Copyright © 1987-1991 by Rofotsez
It was three thirty in the morning when Ladethe reached the laboratory. The old man was still or already awake. Without a moment’s hesitation he told him about his encounter, but he caused no wonder at all.
‘So you came across Hross, my carrier-horse,’ he explained, slightly amused.
‘Do you mean he conveys things for you?’
‘Yes, in very small quantities, but precious enough to allow me to make a living out of it. I’m a smuggler, so to speak. Besides, I produce the goods to be smuggled.’
The combination of a laboratory and illicit production readily yielded two possible answers to his not yet worded question: ‘Heroin or LSD?’

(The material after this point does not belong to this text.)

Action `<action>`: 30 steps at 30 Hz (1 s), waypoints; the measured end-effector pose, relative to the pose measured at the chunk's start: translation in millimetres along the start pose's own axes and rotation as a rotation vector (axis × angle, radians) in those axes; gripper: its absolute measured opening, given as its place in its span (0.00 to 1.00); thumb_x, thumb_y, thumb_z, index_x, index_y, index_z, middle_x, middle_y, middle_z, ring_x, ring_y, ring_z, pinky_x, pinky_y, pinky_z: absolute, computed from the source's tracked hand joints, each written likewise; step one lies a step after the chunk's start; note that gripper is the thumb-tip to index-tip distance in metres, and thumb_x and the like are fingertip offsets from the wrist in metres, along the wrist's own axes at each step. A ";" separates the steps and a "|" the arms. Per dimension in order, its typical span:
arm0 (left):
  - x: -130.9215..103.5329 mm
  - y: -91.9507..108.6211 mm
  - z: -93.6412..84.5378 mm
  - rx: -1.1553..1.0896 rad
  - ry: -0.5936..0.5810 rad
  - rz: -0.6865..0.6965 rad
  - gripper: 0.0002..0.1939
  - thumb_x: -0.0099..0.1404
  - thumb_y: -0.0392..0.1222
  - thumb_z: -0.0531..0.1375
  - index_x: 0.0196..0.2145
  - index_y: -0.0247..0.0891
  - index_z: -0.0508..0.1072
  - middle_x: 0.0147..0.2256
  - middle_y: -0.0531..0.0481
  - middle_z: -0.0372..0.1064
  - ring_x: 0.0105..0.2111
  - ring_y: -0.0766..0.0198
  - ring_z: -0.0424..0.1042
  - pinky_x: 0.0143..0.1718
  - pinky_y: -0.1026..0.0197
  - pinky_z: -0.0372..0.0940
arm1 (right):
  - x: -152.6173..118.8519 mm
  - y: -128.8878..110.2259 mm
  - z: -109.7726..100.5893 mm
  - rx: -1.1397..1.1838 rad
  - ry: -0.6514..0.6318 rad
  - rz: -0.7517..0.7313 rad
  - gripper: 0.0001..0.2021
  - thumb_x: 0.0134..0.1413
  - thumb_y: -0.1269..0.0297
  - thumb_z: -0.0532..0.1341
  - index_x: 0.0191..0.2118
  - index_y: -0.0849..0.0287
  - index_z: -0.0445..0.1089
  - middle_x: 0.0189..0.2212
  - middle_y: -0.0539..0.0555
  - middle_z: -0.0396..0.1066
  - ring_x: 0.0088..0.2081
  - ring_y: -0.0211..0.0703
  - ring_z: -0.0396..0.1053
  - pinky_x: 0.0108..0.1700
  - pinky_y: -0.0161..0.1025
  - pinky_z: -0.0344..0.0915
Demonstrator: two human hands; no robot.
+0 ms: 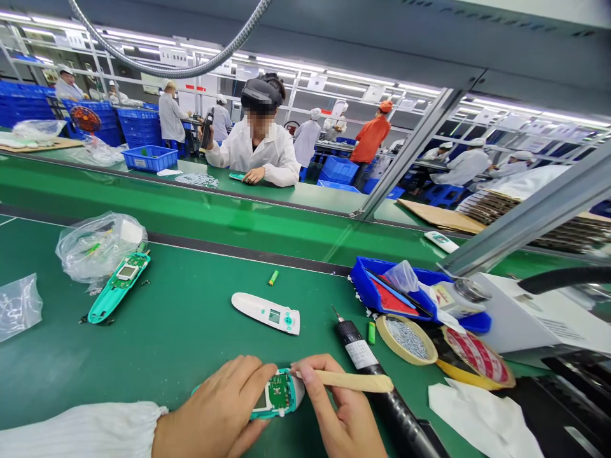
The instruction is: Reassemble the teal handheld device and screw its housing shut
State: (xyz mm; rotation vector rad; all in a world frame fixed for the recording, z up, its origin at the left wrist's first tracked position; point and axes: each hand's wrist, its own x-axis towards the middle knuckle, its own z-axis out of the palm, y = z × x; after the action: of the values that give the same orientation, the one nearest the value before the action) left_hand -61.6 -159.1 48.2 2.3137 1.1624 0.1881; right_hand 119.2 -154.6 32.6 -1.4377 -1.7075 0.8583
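My left hand (224, 402) is closed over a teal plastic housing and presses it near the front edge of the workbench. Inside the housing shows a green circuit board (278, 392); the rest is under my fingers. Between thumb and fingers of my right hand (341, 407) is a flat beige stick-like tool (356, 381), its tip at the board's right end. Beyond my hands lies a white cover (266, 313) with a small window and buttons. A black electric screwdriver (375, 366) rests to the right, bit pointing away from me.
Another teal housing with a board (119, 287) lies left, beside a clear plastic bag (102, 245). Right are a blue tray (367, 289), a tape ring with screws (408, 338), a tape roll (477, 356) and green batteries (371, 333). A person (260, 143) sits across the line.
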 end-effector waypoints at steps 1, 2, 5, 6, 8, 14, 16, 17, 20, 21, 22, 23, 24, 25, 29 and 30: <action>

‘The latter, of course, heroin would be immoral.’
‘Isn’t LSD just as immoral? Doesn’t that permanently damage people’s brains, and cause them to do hazardous things?’ Ladethe reacted angrily.
‘Well, that depends. Ordinary food, to name just one example, is addictive and dangerous. Most people feel feeble after a day without it, and anyone who uses it over a longer period eventually dies. Likewise producing alcoholic drinks is not considered immoral by many, because people should have their own responsibility, but when it’s heroin it is. Yet there are far more victims of alcoholism than there are of heroinism. But all this won’t convince you of course, not until you’ll come to understand what I am doing it all for. Before I am going to make that clear to you, let me tell you how I got acquainted with Hross.

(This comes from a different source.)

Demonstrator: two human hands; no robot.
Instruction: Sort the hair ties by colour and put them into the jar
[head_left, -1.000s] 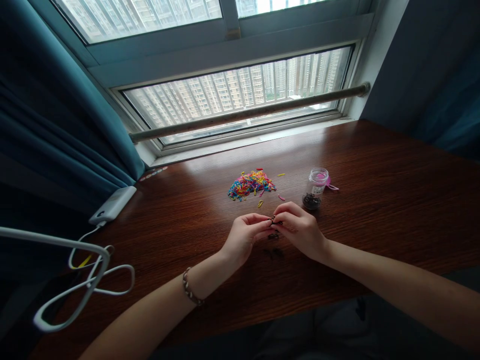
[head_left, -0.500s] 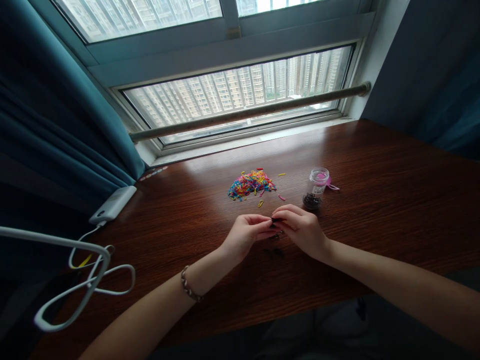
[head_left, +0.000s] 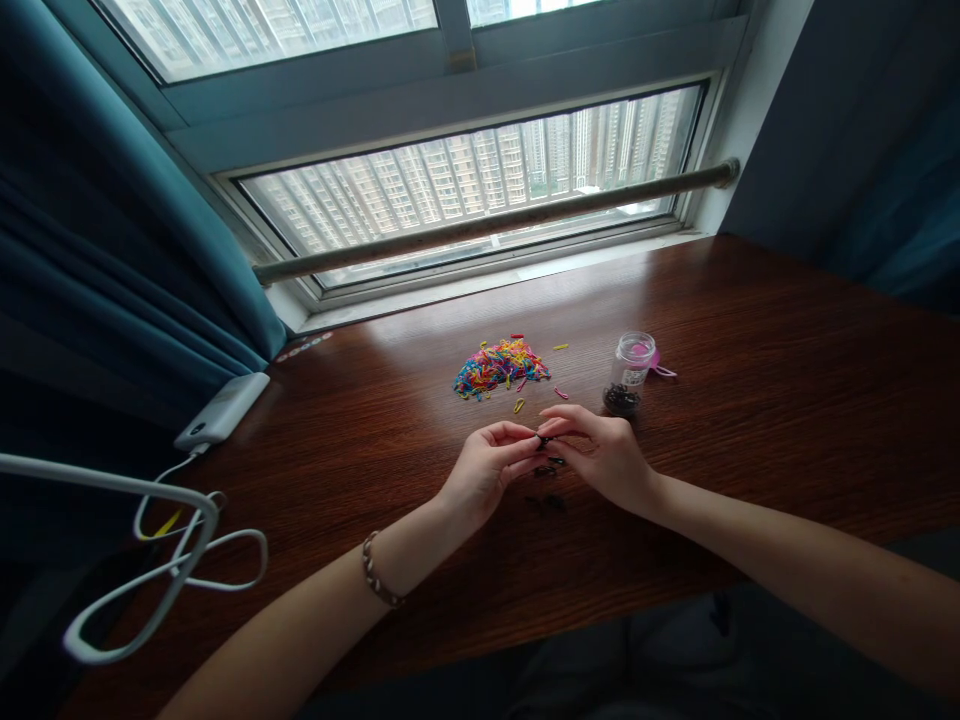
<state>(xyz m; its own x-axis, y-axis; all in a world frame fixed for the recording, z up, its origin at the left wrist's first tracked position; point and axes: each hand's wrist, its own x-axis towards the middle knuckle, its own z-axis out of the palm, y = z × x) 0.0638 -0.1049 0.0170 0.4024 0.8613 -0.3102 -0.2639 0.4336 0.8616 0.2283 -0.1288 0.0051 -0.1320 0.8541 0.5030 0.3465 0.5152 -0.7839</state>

I was walking in the woods not far from here, perhaps in the vicinity of that pond you were just talking about. The wood began to bore me. Always the same trees, at equal distances, in any direction, on a soil of almost identical leaves and twigs. The only distinction between leaves seemed to be their degree of decay. But the dreariness was abruptly interrupted by an open area. It was not at all like what you would expect in a wood. There was a faint whitish-green glimmer, like that from watches made before the digital era. The light sprang from four metal beams lying flat on the ground, forming a rectangle. The sides were about thirty and sixty yartres in length, the section of the beams measured one by five inches.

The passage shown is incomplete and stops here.